> What to do:
Copy the listing out exactly as shown.

> Data provided:

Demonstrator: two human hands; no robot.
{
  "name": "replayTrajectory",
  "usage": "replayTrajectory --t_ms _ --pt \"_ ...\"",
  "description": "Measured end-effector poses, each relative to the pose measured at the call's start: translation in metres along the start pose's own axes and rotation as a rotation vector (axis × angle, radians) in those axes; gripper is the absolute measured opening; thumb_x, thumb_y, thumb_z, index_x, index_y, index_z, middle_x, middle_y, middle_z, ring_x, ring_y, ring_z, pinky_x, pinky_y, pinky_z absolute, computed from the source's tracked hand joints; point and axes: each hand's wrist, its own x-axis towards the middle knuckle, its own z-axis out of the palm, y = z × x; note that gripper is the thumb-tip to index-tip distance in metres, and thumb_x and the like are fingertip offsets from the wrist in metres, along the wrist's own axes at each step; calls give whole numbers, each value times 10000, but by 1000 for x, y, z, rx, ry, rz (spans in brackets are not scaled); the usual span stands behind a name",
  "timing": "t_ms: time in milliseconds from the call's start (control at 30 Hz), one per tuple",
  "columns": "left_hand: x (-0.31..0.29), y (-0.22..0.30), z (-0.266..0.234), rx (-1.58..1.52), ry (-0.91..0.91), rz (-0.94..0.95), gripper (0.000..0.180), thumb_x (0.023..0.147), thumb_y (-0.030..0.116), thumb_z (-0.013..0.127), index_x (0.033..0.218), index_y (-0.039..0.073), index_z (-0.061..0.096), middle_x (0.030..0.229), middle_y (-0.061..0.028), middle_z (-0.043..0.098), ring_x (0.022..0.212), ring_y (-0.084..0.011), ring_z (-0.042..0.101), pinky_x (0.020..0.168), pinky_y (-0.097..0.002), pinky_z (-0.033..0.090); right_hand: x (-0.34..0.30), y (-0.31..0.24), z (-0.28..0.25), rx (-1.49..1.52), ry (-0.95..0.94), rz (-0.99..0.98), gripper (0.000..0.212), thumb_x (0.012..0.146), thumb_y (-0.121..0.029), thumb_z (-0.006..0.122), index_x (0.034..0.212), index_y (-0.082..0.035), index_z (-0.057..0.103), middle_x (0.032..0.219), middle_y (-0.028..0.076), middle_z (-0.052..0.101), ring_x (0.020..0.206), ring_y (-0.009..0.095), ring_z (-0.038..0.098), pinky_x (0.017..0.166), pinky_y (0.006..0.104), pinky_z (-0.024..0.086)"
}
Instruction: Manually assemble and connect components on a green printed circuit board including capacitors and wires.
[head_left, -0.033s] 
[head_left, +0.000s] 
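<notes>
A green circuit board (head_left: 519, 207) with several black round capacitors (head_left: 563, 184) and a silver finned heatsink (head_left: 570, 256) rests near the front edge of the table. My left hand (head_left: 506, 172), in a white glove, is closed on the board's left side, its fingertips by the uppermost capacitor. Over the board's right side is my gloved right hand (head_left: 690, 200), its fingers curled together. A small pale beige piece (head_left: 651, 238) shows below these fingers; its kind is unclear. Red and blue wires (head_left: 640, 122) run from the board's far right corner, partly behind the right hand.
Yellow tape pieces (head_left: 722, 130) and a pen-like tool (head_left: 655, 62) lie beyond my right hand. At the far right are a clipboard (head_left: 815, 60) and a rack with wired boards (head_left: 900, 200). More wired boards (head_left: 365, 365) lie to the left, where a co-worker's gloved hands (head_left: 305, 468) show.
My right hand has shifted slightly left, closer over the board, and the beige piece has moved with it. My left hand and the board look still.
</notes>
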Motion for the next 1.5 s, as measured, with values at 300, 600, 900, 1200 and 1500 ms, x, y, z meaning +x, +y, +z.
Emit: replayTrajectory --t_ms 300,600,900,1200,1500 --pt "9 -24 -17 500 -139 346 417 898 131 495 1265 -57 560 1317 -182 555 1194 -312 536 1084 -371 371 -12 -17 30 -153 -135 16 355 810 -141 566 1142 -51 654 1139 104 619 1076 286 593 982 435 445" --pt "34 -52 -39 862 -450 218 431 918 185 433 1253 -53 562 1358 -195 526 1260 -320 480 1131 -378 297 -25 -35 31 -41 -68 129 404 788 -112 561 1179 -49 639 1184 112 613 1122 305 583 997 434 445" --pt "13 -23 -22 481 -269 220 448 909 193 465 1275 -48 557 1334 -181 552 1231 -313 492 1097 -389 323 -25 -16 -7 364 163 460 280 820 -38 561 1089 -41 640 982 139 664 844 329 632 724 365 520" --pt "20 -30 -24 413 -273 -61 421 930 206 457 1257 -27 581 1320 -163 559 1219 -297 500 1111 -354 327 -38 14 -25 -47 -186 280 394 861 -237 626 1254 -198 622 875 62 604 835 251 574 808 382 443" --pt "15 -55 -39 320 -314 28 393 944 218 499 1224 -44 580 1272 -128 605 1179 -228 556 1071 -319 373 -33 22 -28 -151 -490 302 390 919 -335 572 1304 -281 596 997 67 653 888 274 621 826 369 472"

> Response area:
Demonstrator: two human hands; no robot.
{
  "name": "replayTrajectory",
  "usage": "replayTrajectory --t_ms _ --pt \"_ ...\"",
  "description": "Measured end-effector poses, each relative to the pose measured at the call's start: translation in metres along the start pose's own axes and rotation as a rotation vector (axis × angle, radians) in those axes; gripper is the absolute measured opening; thumb_x, thumb_y, thumb_z, index_x, index_y, index_z, middle_x, middle_y, middle_z, ring_x, ring_y, ring_z, pinky_x, pinky_y, pinky_z absolute, computed from the source's tracked hand joints; point and axes: each hand's wrist, its own x-axis towards the middle knuckle, its own z-axis out of the palm, y = z × x; note that gripper is the thumb-tip to index-tip distance in metres, and thumb_x and the like are fingertip offsets from the wrist in metres, along the wrist's own axes at each step; calls give whole numbers, each value times 10000, but by 1000 for x, y, z, rx, ry, rz (spans in brackets are not scaled); the usual span stands behind a name",
  "timing": "t_ms: time in milliseconds from the call's start (control at 30 Hz), one per tuple",
  "columns": "left_hand: x (-0.31..0.29), y (-0.22..0.30), z (-0.266..0.234), rx (-1.58..1.52), ry (-0.91..0.91), rz (-0.94..0.95), gripper (0.000..0.180), thumb_x (0.023..0.147), thumb_y (-0.030..0.116), thumb_z (-0.013..0.127), index_x (0.033..0.218), index_y (-0.039..0.073), index_z (-0.061..0.096), middle_x (0.030..0.229), middle_y (-0.061..0.028), middle_z (-0.043..0.098), ring_x (0.022..0.212), ring_y (-0.084..0.011), ring_z (-0.042..0.101), pinky_x (0.020..0.168), pinky_y (-0.097..0.002), pinky_z (-0.033..0.090); right_hand: x (-0.34..0.30), y (-0.31..0.24), z (-0.28..0.25), rx (-1.49..1.52), ry (-0.95..0.94), rz (-0.99..0.98), gripper (0.000..0.212), thumb_x (0.012..0.146), thumb_y (-0.121..0.029), thumb_z (-0.006..0.122), index_x (0.034..0.212), index_y (-0.082..0.035), index_z (-0.057..0.103), middle_x (0.032..0.219), middle_y (-0.028..0.076), middle_z (-0.052..0.101), ring_x (0.020..0.206), ring_y (-0.009..0.095), ring_z (-0.038..0.098), pinky_x (0.017..0.166), pinky_y (0.006..0.104), pinky_z (-0.024..0.086)"
}
Instruction: Manually assemble and connect components on a green printed circuit board including capacitors and wires.
[head_left, -0.033s] 
[head_left, +0.000s] 
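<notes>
A green circuit board (head_left: 519, 207) with several black round capacitors (head_left: 563, 184) and a silver finned heatsink (head_left: 570, 256) rests near the front edge of the table. My left hand (head_left: 506, 172), in a white glove, is closed on the board's left side, its fingertips by the uppermost capacitor. Over the board's right side is my gloved right hand (head_left: 690, 200), its fingers curled together. A small pale beige piece (head_left: 651, 238) shows below these fingers; its kind is unclear. Red and blue wires (head_left: 640, 122) run from the board's far right corner, partly behind the right hand.
Yellow tape pieces (head_left: 722, 130) and a pen-like tool (head_left: 655, 62) lie beyond my right hand. At the far right are a clipboard (head_left: 815, 60) and a rack with wired boards (head_left: 900, 200). More wired boards (head_left: 365, 365) lie to the left, where a co-worker's gloved hands (head_left: 305, 468) show.
My right hand has shifted slightly left, closer over the board, and the beige piece has moved with it. My left hand and the board look still.
</notes>
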Motion for the next 1.5 s, as measured, with values at 300, 600, 900, 1200 and 1500 ms, x, y, z meaning +x, +y, +z.
Emit: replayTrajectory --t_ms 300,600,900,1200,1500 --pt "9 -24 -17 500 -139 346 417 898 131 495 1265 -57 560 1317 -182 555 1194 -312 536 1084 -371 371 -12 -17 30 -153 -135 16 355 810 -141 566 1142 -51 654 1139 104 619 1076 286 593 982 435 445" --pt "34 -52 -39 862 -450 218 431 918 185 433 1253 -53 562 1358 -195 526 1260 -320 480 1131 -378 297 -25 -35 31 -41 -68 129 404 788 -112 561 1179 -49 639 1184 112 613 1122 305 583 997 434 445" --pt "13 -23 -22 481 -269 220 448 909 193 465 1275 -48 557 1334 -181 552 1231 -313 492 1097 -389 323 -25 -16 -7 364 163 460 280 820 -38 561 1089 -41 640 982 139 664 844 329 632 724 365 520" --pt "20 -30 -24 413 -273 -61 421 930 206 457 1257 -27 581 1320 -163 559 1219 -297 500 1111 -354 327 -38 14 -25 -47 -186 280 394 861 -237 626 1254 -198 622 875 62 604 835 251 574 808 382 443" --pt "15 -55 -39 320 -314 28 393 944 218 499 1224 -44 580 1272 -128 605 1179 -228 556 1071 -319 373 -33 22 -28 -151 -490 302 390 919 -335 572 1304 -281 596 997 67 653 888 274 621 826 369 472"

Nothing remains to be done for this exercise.